_EXERCISE DATA_
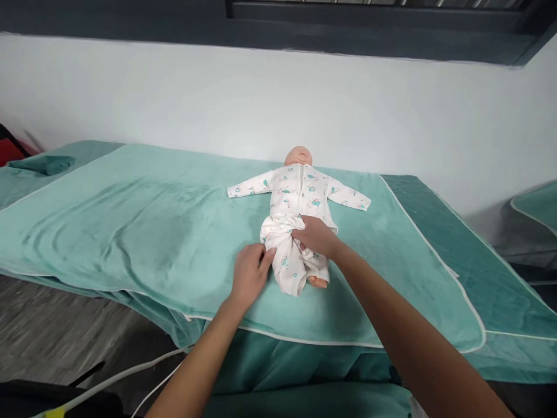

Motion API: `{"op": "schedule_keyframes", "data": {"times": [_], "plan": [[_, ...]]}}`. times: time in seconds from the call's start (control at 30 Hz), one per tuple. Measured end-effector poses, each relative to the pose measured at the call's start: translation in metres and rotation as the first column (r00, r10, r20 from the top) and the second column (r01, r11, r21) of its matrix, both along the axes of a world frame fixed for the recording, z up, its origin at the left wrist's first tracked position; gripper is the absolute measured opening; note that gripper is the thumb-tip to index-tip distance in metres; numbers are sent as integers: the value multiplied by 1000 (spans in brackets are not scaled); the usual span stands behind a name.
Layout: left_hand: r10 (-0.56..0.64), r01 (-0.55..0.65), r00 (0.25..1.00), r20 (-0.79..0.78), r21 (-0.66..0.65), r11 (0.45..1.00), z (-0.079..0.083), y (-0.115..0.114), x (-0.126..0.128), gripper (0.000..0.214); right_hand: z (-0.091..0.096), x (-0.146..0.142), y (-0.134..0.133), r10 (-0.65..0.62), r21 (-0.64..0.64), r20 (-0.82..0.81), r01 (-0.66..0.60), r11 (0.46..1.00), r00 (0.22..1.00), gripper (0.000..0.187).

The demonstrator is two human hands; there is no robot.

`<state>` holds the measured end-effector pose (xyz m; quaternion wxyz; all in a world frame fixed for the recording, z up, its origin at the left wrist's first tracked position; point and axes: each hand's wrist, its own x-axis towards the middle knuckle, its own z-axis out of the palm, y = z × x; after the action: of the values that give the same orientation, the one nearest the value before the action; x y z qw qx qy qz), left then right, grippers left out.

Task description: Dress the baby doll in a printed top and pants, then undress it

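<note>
A baby doll (pixel 298 157) lies on its back on a teal towel (pixel 152 232), head towards the wall. It wears a white printed sleepsuit (pixel 300 200) with both sleeves spread out sideways. My left hand (pixel 249 274) pinches the suit's fabric at the doll's left-side leg. My right hand (pixel 317 237) is closed on bunched fabric at the doll's hips. One bare doll foot (pixel 317 283) sticks out of the right leg opening.
The towel covers a low bed with darker teal sheets (pixel 478 255) under it, against a white wall (pixel 278 98). A folded teal cloth (pixel 41 164) lies far left. White cables (pixel 130 374) run over the grey floor at the lower left.
</note>
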<state>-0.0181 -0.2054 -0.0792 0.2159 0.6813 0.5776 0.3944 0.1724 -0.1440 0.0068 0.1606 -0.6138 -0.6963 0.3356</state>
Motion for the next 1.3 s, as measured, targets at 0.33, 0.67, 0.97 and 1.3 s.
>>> {"op": "schedule_keyframes", "data": {"times": [0.33,0.67,0.97,1.3], "plan": [[91,-80,944,-316,46,996,-1,12,6,36,2,5,-1,73,2,-29,-73,997,997,6],[182,-100,839,-513,184,978,7,60,-4,31,5,6,-6,57,12,-22,-57,998,998,10],[183,-115,925,-332,215,970,7,73,-7,35,6,9,-12,58,-3,-129,-58,998,990,18],[18,43,783,621,-83,996,30,100,-5,18,-21,-11,-27,-73,333,207,0,943,976,27]]}}
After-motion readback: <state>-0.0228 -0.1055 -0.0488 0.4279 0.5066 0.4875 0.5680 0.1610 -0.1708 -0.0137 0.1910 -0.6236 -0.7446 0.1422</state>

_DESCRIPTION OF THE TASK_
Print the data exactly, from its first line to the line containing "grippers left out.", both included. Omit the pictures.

_RESPONSE AREA_
Motion API: `{"op": "schedule_keyframes", "data": {"times": [_], "plan": [[_, ...]]}}`. times: time in seconds from the call's start (control at 30 Hz), one per tuple. Measured end-effector poses, each relative to the pose measured at the call's start: translation in metres and rotation as the first column (r00, r10, r20 from the top) and the second column (r01, r11, r21) of its matrix, both along the axes of a world frame fixed for the recording, z up, its origin at the left wrist's first tracked position; gripper is the absolute measured opening; note that gripper is the thumb-tip to index-tip distance in metres; numbers are sent as integers: the value multiplied by 1000 (spans in brackets are not scaled); the usual span stands behind a name.
Layout: left_hand: r10 (-0.56..0.64), r01 (-0.55..0.65), r00 (0.25..1.00), r20 (-0.79..0.78), r21 (-0.66..0.65), r11 (0.45..1.00), z (-0.079..0.083), y (-0.115..0.114), x (-0.126..0.128), gripper (0.000..0.214); right_hand: z (-0.091..0.096), x (-0.146..0.142), y (-0.134..0.133), r10 (-0.65..0.62), r21 (-0.64..0.64), r20 (-0.82..0.81), r01 (-0.66..0.60), r11 (0.46..1.00), r00 (0.22..1.00), gripper (0.000..0.187).

The demonstrator is two human hands; there is no robot.

`<state>` holds the measured end-effector pose (xyz m; quaternion wxyz; all in a world frame fixed for the recording, z up, its origin at the left wrist's first tracked position; point and axes: each hand's wrist, its own x-axis towards the middle knuckle, its own z-axis out of the palm, y = z × x; after the action: of the values that give the same orientation, the one nearest the value before the action; x y z qw qx qy qz), left then right, grippers left out.

This exercise is now finished.